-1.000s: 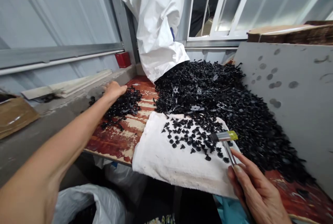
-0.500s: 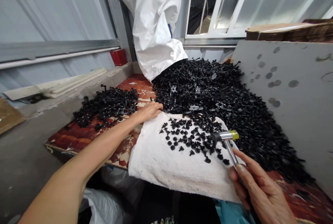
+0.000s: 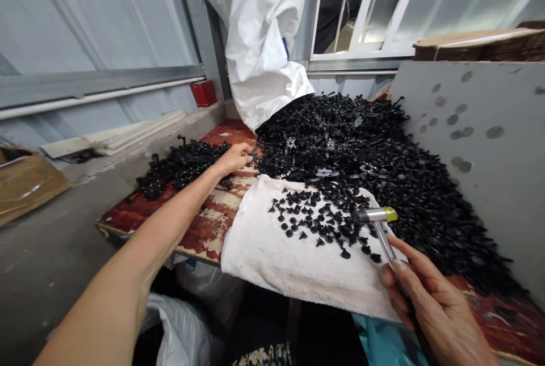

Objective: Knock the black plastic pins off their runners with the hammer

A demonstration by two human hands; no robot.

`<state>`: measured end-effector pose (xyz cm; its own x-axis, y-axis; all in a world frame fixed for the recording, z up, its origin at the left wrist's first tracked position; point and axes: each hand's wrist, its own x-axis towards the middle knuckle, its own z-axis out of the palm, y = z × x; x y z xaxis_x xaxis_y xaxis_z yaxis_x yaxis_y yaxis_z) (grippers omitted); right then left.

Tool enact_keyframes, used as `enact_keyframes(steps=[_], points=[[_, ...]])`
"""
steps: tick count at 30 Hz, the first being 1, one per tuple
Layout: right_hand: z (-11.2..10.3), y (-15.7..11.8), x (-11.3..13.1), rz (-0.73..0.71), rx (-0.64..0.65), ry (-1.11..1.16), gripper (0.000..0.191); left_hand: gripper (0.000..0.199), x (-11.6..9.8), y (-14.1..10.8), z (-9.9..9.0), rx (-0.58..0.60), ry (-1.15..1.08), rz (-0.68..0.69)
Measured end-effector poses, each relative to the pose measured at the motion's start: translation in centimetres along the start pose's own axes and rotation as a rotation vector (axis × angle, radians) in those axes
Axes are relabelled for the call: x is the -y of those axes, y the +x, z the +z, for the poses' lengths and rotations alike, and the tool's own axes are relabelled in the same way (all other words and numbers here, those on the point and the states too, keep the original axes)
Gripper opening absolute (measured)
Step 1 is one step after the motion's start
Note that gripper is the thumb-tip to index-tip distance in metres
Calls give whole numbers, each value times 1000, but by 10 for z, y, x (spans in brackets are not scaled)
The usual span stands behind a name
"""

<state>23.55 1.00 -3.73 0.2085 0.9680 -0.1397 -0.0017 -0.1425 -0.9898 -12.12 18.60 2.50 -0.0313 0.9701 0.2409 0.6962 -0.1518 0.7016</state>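
My right hand [image 3: 438,292] is wrapped round the handle of a small mallet [image 3: 385,241]. Its metal head has a black face on the left and a yellow one on the right, held just above a white cloth [image 3: 272,258]. Loose black plastic studs [image 3: 327,215] with round heads and pointed stems are scattered over the cloth. Between the two heaps of black parts, my left hand [image 3: 236,157] is pinched over the table, with a thin black plastic part [image 3: 254,154] at its fingertips. The large heap [image 3: 340,133] of joined black plastic parts lies just right of it.
A smaller heap of black parts [image 3: 179,167] lies on the worn red table [image 3: 208,230] at left. A white sack [image 3: 264,42] hangs over the back of the large heap. At right stands a grey board [image 3: 481,116], with stacked cardboard [image 3: 481,42] behind it.
My left hand has moved away from the cloth's back edge, up and to the left. The view has shifted slightly left; the mallet stays over the cloth.
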Motion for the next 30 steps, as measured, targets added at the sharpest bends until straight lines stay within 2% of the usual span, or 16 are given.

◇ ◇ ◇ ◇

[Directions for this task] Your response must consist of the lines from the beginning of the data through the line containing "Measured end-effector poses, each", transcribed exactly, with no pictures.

[Solution for this exercise]
-1.000s: 
-0.500s: 
+0.000s: 

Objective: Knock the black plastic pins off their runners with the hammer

A demonstration by two human hands; no robot.

`<state>`: measured end-effector pose (xyz cm; its own x-axis, y-axis; all in a world frame fixed for the recording, z up, its origin at the left wrist's first tracked position; point and axes: each hand's wrist, its own x-axis towards the middle knuckle, its own z-axis out of the palm, y = z × x; x y z xaxis_x xaxis_y xaxis_z yaxis_x yaxis_y yaxis_z) (grippers omitted); right then left.

Tool enact_keyframes, used as `enact_keyframes(steps=[_], points=[[_, ...]])`
"""
steps: tick count at 30 Hz, the first being 1, one per tuple
Layout: right_hand: z (-11.2..10.3), y (-15.7..11.8), x (-11.3..13.1), rz (-0.73..0.71), rx (-0.64..0.65), ry (-1.11..1.16), gripper (0.000..0.191); left_hand: gripper (0.000..0.199), x (-11.6..9.8), y (-14.1..10.8), z (-9.9..9.0), rx (-0.58..0.60), ry (-1.15..1.08), rz (-0.68..0.69)
Measured end-effector poses, each relative to the pose measured at the motion's start: translation in centimetres along the start pose's own axes and rotation as a rotation vector (axis × angle, radians) in those axes

With this, the output is complete.